4. Monsters Ball: Disney's (DIS) Pixar has been a hit factory in the realm of computer animation, but the last time that the studio went for a sequel -- "Cars 2" -- critics panned the production. "Monsters University" -- a prequel to Pixar's popular "Monsters, Inc." -- opens on Friday. The original movie raked in $562.8 million in ticket sales worldwide.

Disney has already had a successful year at the box office. It has 2013's two highest grossing movies so far in "Iron Man 3" and "Oz The Great and Powerful." Given the way Disney can turn its animated features into merchandising goldmines, it's naturally hoping to land another big winner here that it can exploit through its theme parks, stores, and cable properties.

5. Groceries Check Out: Supermarkets have historically been all-weather investments.
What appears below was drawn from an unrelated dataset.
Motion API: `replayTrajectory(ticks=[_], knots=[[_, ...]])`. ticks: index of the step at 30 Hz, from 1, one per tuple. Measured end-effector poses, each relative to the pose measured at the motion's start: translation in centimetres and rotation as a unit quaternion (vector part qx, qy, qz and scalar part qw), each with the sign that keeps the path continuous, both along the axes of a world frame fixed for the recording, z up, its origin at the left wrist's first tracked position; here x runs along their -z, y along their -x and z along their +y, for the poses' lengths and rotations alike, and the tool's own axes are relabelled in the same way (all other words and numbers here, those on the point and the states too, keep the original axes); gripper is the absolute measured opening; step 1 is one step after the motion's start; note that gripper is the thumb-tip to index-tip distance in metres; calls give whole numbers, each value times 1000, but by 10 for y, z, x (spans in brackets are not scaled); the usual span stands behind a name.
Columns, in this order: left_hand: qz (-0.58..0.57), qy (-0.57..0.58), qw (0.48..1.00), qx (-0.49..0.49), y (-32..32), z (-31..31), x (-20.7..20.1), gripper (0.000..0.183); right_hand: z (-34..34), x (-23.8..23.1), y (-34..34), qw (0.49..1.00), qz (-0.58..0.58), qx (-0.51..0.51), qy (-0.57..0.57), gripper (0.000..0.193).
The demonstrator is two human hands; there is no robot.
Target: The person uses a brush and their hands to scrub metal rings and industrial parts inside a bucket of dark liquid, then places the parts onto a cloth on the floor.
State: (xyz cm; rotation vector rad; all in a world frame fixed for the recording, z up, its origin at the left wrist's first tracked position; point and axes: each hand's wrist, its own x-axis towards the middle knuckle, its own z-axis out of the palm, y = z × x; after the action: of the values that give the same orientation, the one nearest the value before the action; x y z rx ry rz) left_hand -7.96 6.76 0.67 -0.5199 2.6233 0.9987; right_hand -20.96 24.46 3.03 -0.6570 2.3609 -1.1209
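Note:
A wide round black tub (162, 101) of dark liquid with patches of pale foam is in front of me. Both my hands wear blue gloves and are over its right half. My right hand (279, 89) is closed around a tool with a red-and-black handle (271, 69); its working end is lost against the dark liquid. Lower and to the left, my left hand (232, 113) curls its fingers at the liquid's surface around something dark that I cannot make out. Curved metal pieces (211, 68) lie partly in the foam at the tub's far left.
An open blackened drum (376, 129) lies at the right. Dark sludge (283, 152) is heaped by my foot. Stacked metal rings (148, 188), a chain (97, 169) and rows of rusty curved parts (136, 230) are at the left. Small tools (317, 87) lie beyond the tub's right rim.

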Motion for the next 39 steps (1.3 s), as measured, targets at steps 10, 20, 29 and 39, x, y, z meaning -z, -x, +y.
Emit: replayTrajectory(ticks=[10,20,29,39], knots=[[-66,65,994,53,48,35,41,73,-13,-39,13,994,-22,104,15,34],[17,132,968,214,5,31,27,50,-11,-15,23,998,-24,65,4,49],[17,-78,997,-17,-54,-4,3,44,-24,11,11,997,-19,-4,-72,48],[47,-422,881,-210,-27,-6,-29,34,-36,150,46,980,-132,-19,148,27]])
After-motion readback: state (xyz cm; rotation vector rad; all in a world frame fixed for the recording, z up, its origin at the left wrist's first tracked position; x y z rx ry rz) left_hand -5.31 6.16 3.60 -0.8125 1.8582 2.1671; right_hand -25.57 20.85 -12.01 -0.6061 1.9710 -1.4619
In good times and bad times, people have to eat. And when the economy hits those rough patches, more consumers switch to cheaper store-brand generics that actually deliver higher margins for grocers.

However, many supermarket investors have been burned lately. Some grocery store operators have slashed dividends, suspended payouts, and even sold off assets as their financial performances are slipping.

That hasn't been the case with Kroger (KR). The supermarket chain has been able to serve up consistent growth, delivering dividend increases along the way. Kroger reports on Thursday, and analysts see another period of top- and bottom-line growth.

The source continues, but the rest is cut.